Every record is to be restated exactly, with nothing left out.
►
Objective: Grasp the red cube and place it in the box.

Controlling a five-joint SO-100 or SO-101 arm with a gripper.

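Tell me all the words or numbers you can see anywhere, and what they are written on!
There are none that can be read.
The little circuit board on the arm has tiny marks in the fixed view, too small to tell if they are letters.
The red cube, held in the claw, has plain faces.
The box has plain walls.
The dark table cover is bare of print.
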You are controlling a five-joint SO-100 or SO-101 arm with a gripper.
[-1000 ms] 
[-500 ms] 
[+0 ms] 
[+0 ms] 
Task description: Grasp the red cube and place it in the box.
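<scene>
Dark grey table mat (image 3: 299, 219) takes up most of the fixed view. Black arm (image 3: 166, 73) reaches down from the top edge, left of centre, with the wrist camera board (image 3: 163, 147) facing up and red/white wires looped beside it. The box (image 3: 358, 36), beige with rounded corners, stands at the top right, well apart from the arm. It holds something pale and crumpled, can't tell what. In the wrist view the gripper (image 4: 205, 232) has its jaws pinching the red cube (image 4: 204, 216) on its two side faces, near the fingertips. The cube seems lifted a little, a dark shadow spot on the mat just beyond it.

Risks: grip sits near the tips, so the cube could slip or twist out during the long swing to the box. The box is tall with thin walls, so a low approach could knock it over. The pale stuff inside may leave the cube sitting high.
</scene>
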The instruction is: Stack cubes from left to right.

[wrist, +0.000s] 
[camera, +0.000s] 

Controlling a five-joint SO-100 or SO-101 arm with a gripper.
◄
Answer to this problem »
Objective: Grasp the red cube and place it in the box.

Controlling a five-joint SO-100 or SO-101 arm with a gripper.

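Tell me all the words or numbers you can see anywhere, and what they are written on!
There are none that can be read.
The little circuit board on the arm has tiny marks in the fixed view, too small to tell if they are letters.
The red cube, held in the claw, has plain faces.
The box has plain walls.
The dark table cover is bare of print.
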You are controlling a five-joint SO-100 or SO-101 arm with a gripper.
[-1000 ms] 
[-500 ms] 
[+0 ms] 
[+0 ms] 
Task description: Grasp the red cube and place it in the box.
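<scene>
Dark grey table mat (image 3: 299, 219) takes up most of the fixed view. Black arm (image 3: 166, 73) reaches down from the top edge, left of centre, with the wrist camera board (image 3: 163, 147) facing up and red/white wires looped beside it. The box (image 3: 358, 36), beige with rounded corners, stands at the top right, well apart from the arm. It holds something pale and crumpled, can't tell what. In the wrist view the gripper (image 4: 205, 232) has its jaws pinching the red cube (image 4: 204, 216) on its two side faces, near the fingertips. The cube seems lifted a little, a dark shadow spot on the mat just beyond it.

Risks: grip sits near the tips, so the cube could slip or twist out during the long swing to the box. The box is tall with thin walls, so a low approach could knock it over. The pale stuff inside may leave the cube sitting high.
</scene>
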The instruction is: Stack cubes from left to right.

[wrist, +0.000s] 
[camera, +0.000s] 

Controlling a five-joint SO-100 or SO-101 arm with a gripper.

This answer is complete.